Robin, one of our regular visitors, has mentioned in one of her comments that political correctness has come to mean something bad, but “something is only ‘PC’ based on your own subjective standards of conduct.” She hit the nail on the head. Nowadays, when a powerful figure makes a blatantly racist, sexist or otherwise repugnant statement, any attempts to point out the shitfulness of said statement are immediately labelled attempts to be PC, therefore wrong or suppressive or unrealistic. Shit, ifeminist.org has labelled The Vagina Monologues as PC, and while I do think that parts of it are disturbingly anti-male (something other friends of mine picked up on as well), a play in which a roomful of women are encouraged to scream out “Cunt! Cunt! CUUUUNT!” with almost orgasmic fervor could hardly qualify as politically correct without twisting around the definition of PC quite a bit.

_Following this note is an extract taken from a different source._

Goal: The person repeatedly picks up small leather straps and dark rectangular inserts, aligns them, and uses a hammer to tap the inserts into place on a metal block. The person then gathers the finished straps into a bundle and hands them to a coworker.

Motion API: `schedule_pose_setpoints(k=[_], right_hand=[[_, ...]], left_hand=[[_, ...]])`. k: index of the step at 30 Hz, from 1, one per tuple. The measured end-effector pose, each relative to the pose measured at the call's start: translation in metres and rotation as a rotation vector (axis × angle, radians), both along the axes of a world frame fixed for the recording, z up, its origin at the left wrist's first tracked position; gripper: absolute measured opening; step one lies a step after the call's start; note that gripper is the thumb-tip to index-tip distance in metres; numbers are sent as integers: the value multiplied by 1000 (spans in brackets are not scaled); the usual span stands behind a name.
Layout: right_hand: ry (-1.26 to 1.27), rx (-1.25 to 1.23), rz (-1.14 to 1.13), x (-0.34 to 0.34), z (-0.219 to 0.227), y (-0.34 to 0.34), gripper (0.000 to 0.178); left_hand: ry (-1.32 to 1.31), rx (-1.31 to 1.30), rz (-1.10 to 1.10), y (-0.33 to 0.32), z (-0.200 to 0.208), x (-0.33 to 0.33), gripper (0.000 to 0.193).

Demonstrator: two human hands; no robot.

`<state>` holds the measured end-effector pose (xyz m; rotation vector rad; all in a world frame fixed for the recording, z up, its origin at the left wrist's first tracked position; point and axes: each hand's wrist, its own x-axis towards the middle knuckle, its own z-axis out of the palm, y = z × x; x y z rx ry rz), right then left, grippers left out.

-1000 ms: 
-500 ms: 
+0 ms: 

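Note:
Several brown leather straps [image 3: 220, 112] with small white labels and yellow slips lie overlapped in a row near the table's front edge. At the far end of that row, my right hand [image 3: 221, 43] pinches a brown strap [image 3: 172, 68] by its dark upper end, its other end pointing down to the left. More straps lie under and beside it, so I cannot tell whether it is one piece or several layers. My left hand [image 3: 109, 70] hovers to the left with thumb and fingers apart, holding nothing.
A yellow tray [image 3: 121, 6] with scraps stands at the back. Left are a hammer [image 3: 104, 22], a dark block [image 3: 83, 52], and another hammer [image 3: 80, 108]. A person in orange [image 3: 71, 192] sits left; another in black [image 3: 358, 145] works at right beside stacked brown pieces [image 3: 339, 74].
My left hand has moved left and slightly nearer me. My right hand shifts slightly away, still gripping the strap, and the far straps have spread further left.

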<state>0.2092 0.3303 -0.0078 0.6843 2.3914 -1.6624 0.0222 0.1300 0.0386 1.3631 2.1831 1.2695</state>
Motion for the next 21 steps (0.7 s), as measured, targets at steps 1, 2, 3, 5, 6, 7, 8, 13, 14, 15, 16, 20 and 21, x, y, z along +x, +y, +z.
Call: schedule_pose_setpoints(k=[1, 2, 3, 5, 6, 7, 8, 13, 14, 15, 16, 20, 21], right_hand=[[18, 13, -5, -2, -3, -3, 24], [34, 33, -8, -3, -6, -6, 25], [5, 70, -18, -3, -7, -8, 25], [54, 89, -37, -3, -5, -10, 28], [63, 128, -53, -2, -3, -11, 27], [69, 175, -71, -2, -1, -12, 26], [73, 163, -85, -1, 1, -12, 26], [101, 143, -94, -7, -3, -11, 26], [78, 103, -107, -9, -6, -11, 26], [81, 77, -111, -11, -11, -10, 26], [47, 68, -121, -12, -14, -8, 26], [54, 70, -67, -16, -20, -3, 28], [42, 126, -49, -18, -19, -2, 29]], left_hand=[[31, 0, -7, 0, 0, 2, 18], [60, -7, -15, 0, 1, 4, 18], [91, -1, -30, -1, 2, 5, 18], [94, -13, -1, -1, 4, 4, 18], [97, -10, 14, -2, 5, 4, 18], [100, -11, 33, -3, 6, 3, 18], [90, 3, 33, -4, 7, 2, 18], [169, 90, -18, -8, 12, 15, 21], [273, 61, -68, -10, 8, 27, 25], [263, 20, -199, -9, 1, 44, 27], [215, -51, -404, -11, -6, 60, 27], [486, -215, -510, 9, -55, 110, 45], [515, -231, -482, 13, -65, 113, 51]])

I’m not saying that it’s impossible for political correctness to go too far. People squealing when someone uses the word “niggardly,” for example. That’s not just PC going too far, it’s just plain ignorant. See that dictionary? Learn to fucking use it. The etymological portion of the definition might be of especial interest. I might even start up a society: The Association for the Preservation and Appropriate Use of the word “Niggardly.”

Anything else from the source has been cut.